Schematic illustration of the binuclear Dpa-ZnII complex library for fluorescence sensing of arsenate (As) and inorganic phosphate (Pi) and their chemical structures. Bar graph represents the fluorescence change (F/F0) of each compound (5 μM) upon addition of 15 μM of arsenate (gray) or Pi (white).

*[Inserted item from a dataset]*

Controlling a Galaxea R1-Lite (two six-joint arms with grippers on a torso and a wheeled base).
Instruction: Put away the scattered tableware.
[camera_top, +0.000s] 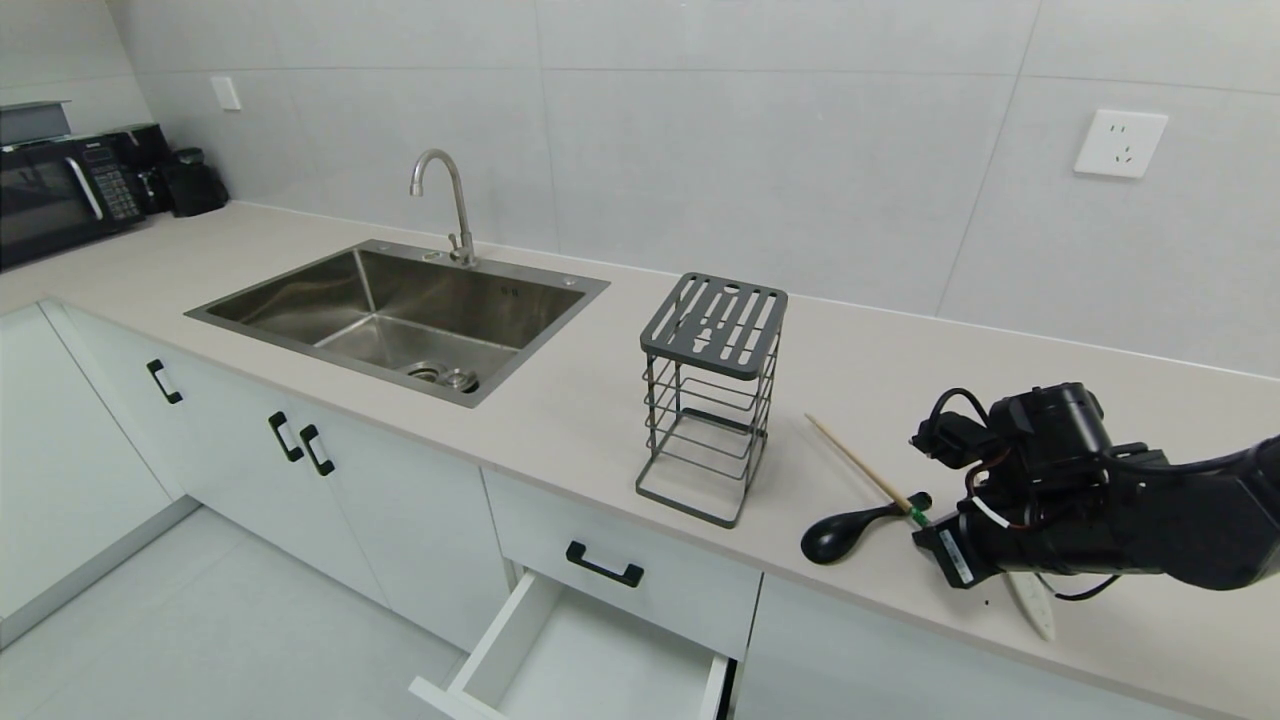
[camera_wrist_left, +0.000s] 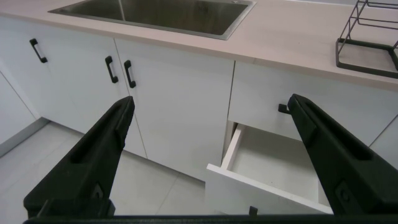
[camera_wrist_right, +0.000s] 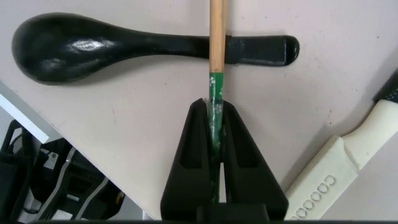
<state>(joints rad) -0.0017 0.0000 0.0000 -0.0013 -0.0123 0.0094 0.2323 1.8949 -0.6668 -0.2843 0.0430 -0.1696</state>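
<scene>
While right gripper (camera_wrist_right: 215, 111) clamped green end of chopstick (camera_wrist_right: 216, 37) on counter, lower right of head frame, shaft ran up-left across black spoon (camera_wrist_right: 93, 46) handle toward rack (camera_top: 712, 395). Left gripper (camera_wrist_left: 211, 104) gaped above open drawer (camera_wrist_left: 273, 165).

On the tabletop (camera_top: 600, 400) stands the wire rack (camera_top: 715, 320), with the sink (camera_top: 330, 300) at its ten o'clock and the microwave (camera_top: 55, 195) farther off the same way. At the rack's four o'clock a chopstick (camera_top: 850, 458) crosses over a spoon (camera_top: 835, 535) handle, with a knife (camera_top: 1030, 605) near at their four o'clock. An open drawer (camera_top: 560, 660) lies below the tabletop at the rack's seven o'clock.
</scene>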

The compound 1, in which acridine fluorophore was conjugated to two Dpa-ZnII moieties, showed approximately 1.6-fold increase in fluorescence emission - the highest among the library compounds tested (Fig. 1). It also displayed a hypochromic shift of the maximum emission from 472 nm to 444 nm in 10 mM HEPES buffer (pH 7.2) upon addition of arsenate and Pi (Fig. 2). These changes were similar to the result that Yoon et al. (2007) reported this sensor as a sensing motif for Pi26. When ZnII was supplied in excess, the fluorescence intensification of the 1 upon arsenate addition was significantly increased from 3-fold to 7-fold as shown in Fig. 2b and summarized in Table 1. Similar phenomenon was observed in the case of Pi addition (Fig. 2d).

Figure 2
figure2

Fluorescence emission of 1 (5 μM) upon addition of arsenate (a) and Pi (c) in the presence of 0.1 mM ZnSO4 and changes in the emission intensity at 444 nm of 1 (5 μM) upon addition of arsenate (b) and Pi (d) with (filled symbol) and without (empty symbol) addition of 0.1 mM ZnSO4. Measurement condition: 10 mM HEPES buffer (pH 7.2), 25 °C. λex 359 nm.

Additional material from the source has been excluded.